Problem to work on
Tally the lines of the records that contain the string "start", then give the total and nothing more.

◆ ◆ ◆ ◆ ◆

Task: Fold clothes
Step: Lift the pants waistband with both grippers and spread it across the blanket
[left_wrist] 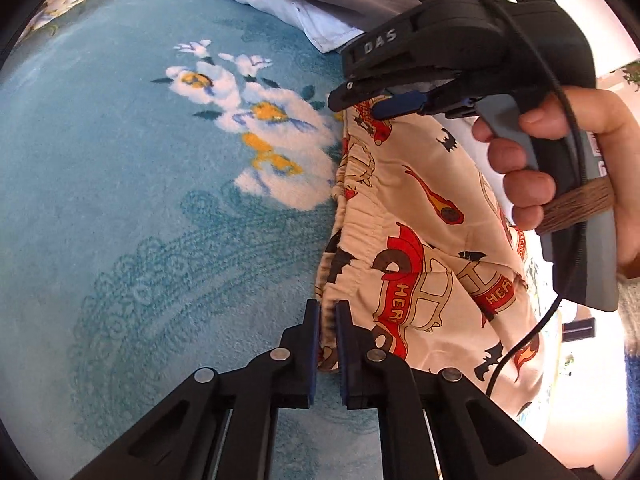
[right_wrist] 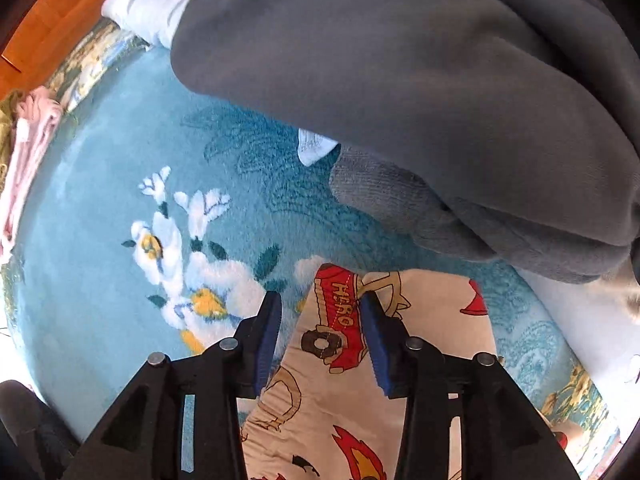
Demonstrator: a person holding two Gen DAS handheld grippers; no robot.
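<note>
**Left tool pins the waistband, right tool stands open over the shorts**

Here is the cream cotton pair of shorts printed with red fire trucks and flames, lying on the blue plush blanket with white and yellow flowers. The gathered elastic waistband runs along the garment's edge next to the flower motif.

The left tool has its blue pads nearly together, and a pinch of the waistband edge sits squeezed between them. That grip looks like the anchor: one corner held fast so the cloth can be drawn taut and squared for a fold.

The right tool points almost straight down, jaws standing partly open. The printed cloth with the word HERO lies between the pads, but they press on nothing, so it has hold of nothing. From the left wrist view it hovers at the far end of the same waistband, a hand around its grey trigger. My read: it is placed to take the opposite corner.

Nearby, a heavy grey fleece garment lies heaped over pale blue folded cloth, and a pink bundle sits at the blanket's edge.

Containers: none in sight, no basket or bin.
</note>
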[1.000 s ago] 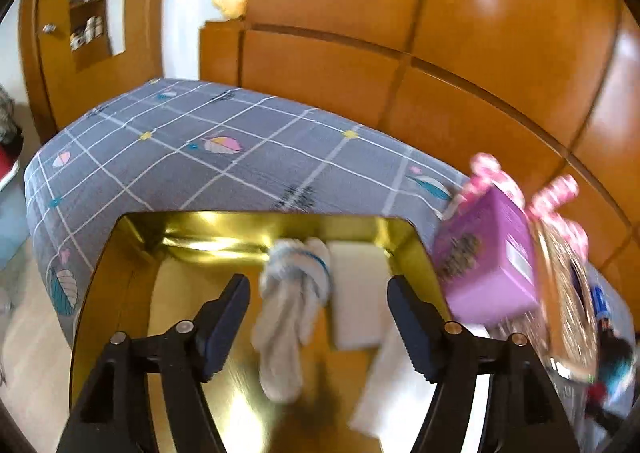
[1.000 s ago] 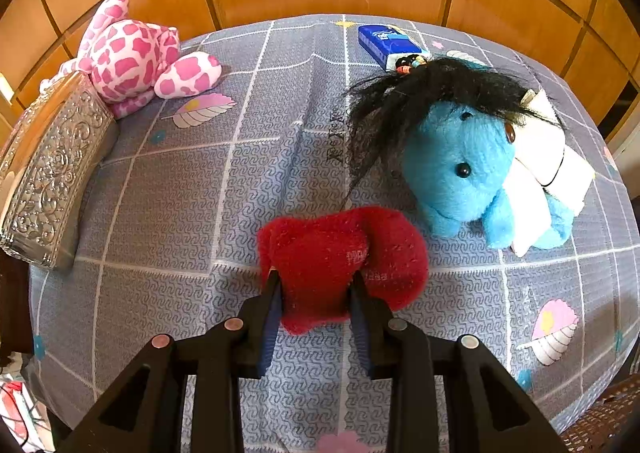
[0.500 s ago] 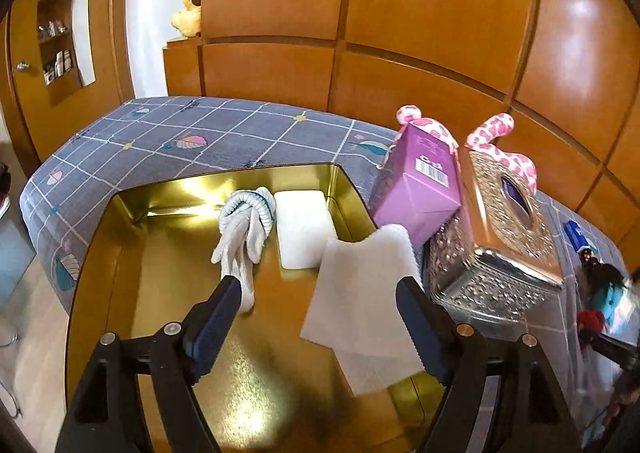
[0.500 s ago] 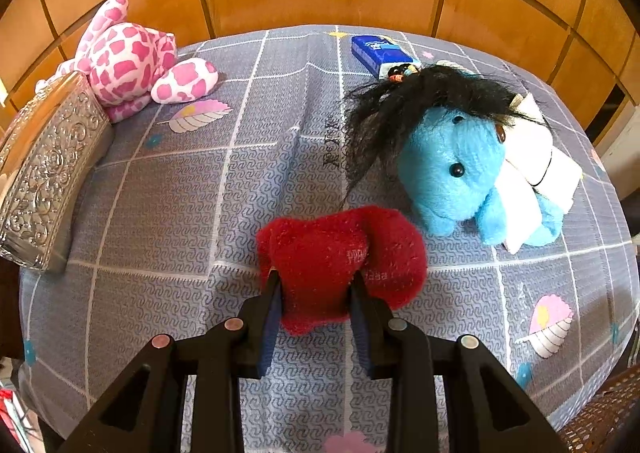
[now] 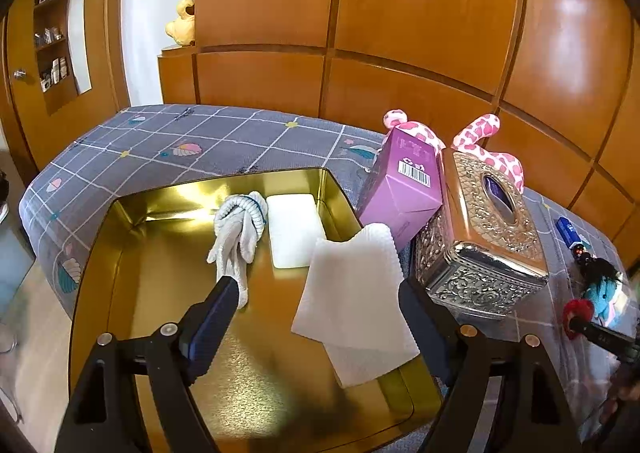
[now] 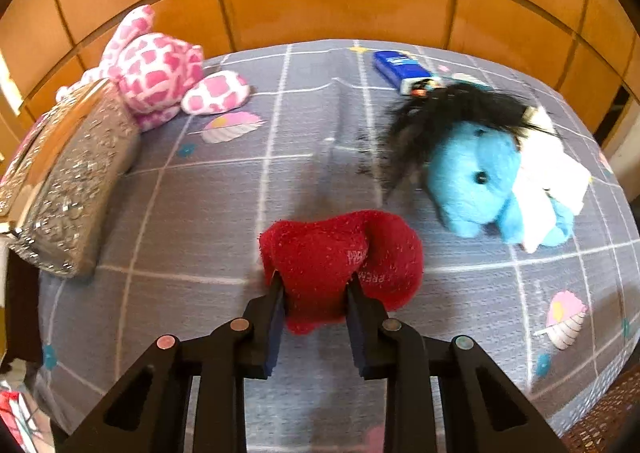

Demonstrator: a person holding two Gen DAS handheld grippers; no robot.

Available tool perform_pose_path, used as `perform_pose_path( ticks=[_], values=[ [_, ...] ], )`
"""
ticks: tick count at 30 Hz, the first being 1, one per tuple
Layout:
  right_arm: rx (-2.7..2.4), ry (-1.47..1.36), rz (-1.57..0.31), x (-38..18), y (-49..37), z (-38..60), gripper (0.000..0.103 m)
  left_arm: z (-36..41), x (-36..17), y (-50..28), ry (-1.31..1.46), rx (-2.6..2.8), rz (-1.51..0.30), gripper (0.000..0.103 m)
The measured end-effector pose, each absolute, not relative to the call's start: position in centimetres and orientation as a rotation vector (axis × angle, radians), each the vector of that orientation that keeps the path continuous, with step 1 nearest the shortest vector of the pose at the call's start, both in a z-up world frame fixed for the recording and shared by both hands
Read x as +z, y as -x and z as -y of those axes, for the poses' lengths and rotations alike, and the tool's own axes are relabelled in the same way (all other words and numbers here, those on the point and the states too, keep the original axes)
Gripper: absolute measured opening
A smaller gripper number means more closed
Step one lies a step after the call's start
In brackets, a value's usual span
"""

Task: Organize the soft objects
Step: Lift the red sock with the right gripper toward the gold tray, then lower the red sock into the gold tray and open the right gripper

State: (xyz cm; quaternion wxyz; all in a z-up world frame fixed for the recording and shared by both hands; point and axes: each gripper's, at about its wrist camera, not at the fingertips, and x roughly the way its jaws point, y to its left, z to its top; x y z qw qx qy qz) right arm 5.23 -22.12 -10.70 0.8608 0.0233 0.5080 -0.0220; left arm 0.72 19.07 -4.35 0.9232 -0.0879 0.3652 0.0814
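Bed (image 6: 224, 213) surface: red plush (image 6: 340, 261) is squeezed tighter by closing right gripper (image 6: 316, 293) at 6 o'clock. White cloth (image 5: 352, 305) was dropped over tin (image 5: 120, 253); left gripper (image 5: 316, 309) opening, empty.

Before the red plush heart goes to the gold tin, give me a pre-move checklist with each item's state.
1. Right gripper jaws closing on the red plush heart, pads pressing its sides: ok.
2. Heart clear of the blue plush toy: ok.
3. Heart lifted off the bedspread: cannot tell.
4. Free floor space in the gold tin: ok.
5. Left gripper empty, jaws opening: ok.
6. White cloth fully inside the tin: not ok, it overhangs the rim.
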Motion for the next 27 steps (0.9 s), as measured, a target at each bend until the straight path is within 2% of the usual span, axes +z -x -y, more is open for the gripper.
perform_pose_path(
  ticks=[5,12,19,27],
  values=[
    [0.039,-0.057,-1.009,-8.4,-5.2,19.8,0.027,-19.5,-4.5,-0.6,0.204,0.176,-0.751,0.088],
    [0.258,-0.066,-0.89,-3.7,-4.9,14.6,0.027,-21.0,-4.5,-0.4,0.235,0.203,-0.748,0.088],
    [0.573,0.004,-0.807,0.1,-4.6,5.3,0.027,-27.2,-3.4,0.8,0.328,0.367,-0.691,0.088],
    [0.861,0.156,-0.896,-2.1,-4.0,-8.0,0.027,-32.3,-3.3,2.6,0.396,0.489,-0.658,0.088]
  ],
)
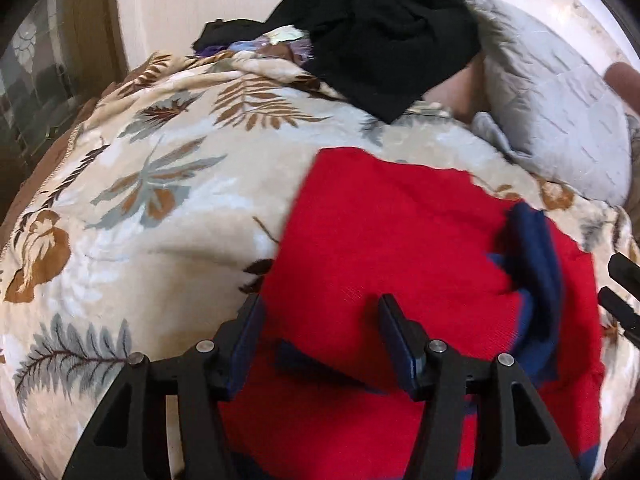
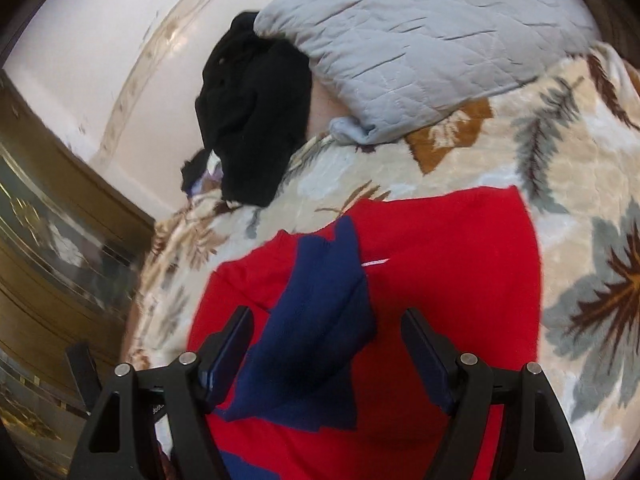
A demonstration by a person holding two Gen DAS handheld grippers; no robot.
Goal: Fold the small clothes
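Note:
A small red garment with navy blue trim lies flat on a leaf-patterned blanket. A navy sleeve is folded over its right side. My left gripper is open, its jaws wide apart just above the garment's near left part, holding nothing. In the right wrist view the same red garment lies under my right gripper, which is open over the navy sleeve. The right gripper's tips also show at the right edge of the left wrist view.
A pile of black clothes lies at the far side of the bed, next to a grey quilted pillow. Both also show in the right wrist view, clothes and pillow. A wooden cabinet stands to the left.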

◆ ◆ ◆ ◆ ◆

Solution to this task
2